In this project, we will predict the 10th, 50th, and 90th percentiles of hourly wind power output (MW) at a set of German transmission system operators using historical SCADA data (wind speed, wind direction, temperature, and prior output). By fitting separate quantile regression models, we’ll uncover how each meteorological and operational factor drives low‐, median‐, and high‐output scenarios—enabling robust grid balancing and more resilient integration of wind energy.

Libraries Required

import pandas as pd  
import numpy as np  
import statsmodels.formula.api as smf           # Quantile regression via formula API  
from sklearn.model_selection import train_test_split  
from sklearn.metrics import mean_pinball_loss    # Proper loss for quantile forecasts  
import matplotlib.pyplot as plt                  # Visualization of residuals  

Dataset

Wind Power Generation Data

Step-by-Step Code Implementation

Load & Inspect Data

We ingest SCADA‐style records—hourly power output (Power in MW), wind speed (WindSpeed m/s), wind direction (WindDirection degrees), and air temperature (AirTemp °C)—from four major German TSOs (Kaggle).
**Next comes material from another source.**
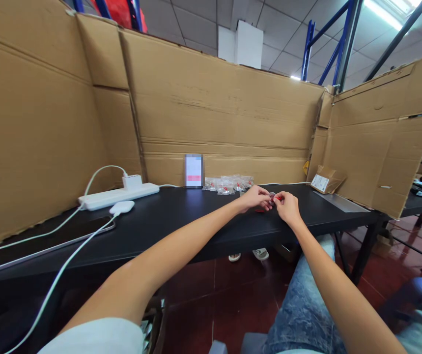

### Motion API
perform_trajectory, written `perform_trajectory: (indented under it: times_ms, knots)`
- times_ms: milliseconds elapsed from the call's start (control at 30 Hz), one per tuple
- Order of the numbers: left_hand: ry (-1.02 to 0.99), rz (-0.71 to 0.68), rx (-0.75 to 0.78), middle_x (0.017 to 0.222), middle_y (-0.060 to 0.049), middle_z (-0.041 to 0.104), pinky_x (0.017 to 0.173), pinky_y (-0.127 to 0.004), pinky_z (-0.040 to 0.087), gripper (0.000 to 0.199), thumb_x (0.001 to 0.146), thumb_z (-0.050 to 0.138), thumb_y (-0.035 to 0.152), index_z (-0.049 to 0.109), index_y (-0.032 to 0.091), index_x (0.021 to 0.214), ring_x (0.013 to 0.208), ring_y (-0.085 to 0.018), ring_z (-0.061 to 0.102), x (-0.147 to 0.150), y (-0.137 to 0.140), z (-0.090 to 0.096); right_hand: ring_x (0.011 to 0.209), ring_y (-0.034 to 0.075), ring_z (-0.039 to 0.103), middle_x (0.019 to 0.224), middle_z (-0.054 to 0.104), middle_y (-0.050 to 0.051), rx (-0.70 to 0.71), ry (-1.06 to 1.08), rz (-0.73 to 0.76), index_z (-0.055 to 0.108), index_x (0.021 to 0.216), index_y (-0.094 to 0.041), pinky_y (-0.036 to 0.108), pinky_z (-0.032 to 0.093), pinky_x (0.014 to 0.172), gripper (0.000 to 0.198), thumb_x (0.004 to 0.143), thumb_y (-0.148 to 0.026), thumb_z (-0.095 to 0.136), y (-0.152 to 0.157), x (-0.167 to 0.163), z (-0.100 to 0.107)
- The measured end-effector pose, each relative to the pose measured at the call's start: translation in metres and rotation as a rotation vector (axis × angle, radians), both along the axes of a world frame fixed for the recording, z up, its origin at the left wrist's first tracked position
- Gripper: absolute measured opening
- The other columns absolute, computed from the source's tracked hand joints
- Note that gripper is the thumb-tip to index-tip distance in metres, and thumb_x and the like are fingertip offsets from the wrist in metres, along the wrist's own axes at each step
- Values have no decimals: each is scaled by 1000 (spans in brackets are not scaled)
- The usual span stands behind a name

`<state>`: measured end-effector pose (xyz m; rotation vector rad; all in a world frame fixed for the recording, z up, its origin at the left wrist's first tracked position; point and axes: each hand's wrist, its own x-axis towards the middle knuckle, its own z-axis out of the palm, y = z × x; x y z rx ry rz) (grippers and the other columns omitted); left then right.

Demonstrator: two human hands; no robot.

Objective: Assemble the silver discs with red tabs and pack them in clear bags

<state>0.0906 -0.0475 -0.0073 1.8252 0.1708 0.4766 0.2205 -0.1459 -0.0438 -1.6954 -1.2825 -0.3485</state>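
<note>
Above the right half of the black table, my two hands meet at a small round greyish piece with red parts; its exact kind is too small to tell. My left hand pinches it from the left. From the right, the fingers of my right hand are closed at its red part. Partly hidden below my left hand, a bit of red shows at the tabletop. Just behind and left of my hands lies a row of small clear plastic bags with red bits inside.
A phone with a lit screen leans on the cardboard wall. At left are a white power strip, a white charger puck, cables and a dark tablet. A small cardboard box stands at right.
</note>
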Motion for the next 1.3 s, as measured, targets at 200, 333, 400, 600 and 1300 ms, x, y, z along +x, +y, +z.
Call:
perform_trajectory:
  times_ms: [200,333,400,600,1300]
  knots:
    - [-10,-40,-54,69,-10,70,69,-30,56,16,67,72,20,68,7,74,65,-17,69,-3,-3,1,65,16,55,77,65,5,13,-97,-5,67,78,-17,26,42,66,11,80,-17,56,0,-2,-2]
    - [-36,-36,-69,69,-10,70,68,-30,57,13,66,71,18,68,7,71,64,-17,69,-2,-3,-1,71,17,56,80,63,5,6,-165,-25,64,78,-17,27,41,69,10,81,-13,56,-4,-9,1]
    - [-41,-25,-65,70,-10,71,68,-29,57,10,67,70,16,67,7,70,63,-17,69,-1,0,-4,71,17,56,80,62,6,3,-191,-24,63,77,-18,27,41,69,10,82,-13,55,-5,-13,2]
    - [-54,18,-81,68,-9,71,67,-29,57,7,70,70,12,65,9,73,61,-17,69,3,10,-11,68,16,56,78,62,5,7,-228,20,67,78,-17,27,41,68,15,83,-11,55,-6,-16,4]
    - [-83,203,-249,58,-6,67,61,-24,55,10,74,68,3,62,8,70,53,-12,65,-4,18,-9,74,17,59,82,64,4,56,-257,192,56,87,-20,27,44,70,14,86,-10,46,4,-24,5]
Initial .info() and .describe() calls verify data types, ranges, and any missingness.

# Load the “Wind Power Generation” SCADA dataset for four German TSOs :contentReference[oaicite:1]{index=1}
df = pd.read_csv("wind-power-generation.csv")

# Quick inspection
print(df.head())
print(df.info())
print(df[['Power']].describe())

Preprocessing & Feature Engineering

  • We drop incomplete records for model integrity.
  • We add a lagged output feature (Power_lag1) to capture inertia in generation dynamics.
  • We define features as our predictor set and rename the target column to Output for clarity in formulas.
# Drop rows with missing core variables
df = df.dropna(subset=['Power','WindSpeed','WindDirection','AirTemp'])

# (Optional) Create a lag feature: prior hour’s power output
df['Power_lag1'] = df['Power'].shift(1).fillna(method='bfill')
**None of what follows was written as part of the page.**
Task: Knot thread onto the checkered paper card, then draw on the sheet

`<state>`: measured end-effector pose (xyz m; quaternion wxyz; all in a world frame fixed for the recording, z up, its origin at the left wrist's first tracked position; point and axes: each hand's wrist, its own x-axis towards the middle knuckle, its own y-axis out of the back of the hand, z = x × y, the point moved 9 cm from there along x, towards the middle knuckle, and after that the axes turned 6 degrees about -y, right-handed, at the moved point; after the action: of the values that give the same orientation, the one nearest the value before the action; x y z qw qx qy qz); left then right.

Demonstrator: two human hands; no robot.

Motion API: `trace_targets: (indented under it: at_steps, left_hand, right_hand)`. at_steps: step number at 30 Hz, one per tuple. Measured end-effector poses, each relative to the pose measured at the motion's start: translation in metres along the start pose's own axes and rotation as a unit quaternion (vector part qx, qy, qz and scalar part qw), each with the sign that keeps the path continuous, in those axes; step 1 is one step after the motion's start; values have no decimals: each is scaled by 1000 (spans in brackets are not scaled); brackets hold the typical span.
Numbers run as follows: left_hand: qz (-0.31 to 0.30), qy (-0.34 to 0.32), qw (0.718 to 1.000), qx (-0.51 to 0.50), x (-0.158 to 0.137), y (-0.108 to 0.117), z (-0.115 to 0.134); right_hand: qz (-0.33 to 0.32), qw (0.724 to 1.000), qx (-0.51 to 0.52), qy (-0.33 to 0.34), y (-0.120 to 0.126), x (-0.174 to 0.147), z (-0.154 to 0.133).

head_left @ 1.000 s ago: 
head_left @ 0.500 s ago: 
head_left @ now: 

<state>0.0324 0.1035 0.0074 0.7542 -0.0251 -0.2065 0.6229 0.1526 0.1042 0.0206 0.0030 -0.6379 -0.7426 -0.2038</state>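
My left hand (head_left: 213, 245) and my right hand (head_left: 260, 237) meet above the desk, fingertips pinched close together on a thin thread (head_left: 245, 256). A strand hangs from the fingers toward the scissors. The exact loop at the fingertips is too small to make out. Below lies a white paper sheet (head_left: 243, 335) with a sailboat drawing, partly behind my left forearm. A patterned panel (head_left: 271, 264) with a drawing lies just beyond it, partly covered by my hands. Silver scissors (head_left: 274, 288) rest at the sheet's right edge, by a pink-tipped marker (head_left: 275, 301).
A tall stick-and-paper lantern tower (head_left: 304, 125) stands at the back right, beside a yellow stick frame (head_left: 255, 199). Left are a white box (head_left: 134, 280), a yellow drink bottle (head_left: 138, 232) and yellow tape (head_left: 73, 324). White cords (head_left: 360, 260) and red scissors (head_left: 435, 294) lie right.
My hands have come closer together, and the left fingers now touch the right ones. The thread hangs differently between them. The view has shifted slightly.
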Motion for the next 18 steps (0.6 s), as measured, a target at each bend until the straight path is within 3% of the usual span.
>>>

# Define predictors and target
features = ['WindSpeed','WindDirection','AirTemp','Power_lag1']
df_model = df[features + ['Power']].copy()
df_model.rename(columns={'Power':'Output'}, inplace=True)

Train/Test Split

We randomly hold out 20% of the data for evaluation, ensuring our quantile models generalize to unseen weather and operational conditions.

# Reserve 20% of the data for out‑of‑sample evaluation
train, test = train_test_split(df_model, test_size=0.2, random_state=42)

Fit Quantile Regression Models

For each quantile (10th, 50th, 90th percentiles):

  • We build a statsmodels formula (“Output ~ WindSpeed + WindDirection + AirTemp + Power_lag1”).
  • We fit a QuantReg model on the training set at that percentile.
  • We print only the coefficient table—showing how each predictor’s effect on generation shifts across low, median, and high output levels (e.g., wind speed may have a stronger marginal effect on the 90th percentile).
quantiles = [0.10, 0.50, 0.90]
results   = {}
formula   = "Output ~ " + " + ".join(features)

for q in quantiles:
    mod = smf.quantreg(formula, train)
    res = mod.fit(q=q)
    results[q] = res
    print(f"\n--- {int(q*100)}th Percentile Coefficients ---")
    print(res.summary().tables[1])   # coefficients only

Evaluation with Pinball Loss

  • We produce quantile‐specific output forecasts on the test set.
  • We compute pinball loss for each quantile—a proper scoring rule for quantile estimates—quantifying the asymmetric penalty for under‑ versus over‑prediction at each percentile. Lower pinball loss means a better‐calibrated quantile model.
for q, res in results.items():
    preds = res.predict(test[features])
    loss  = mean_pinball_loss(test['Output'], preds, alpha=q)
    print(f"{int(q*100)}th quantile pinball loss: {loss:.2f}")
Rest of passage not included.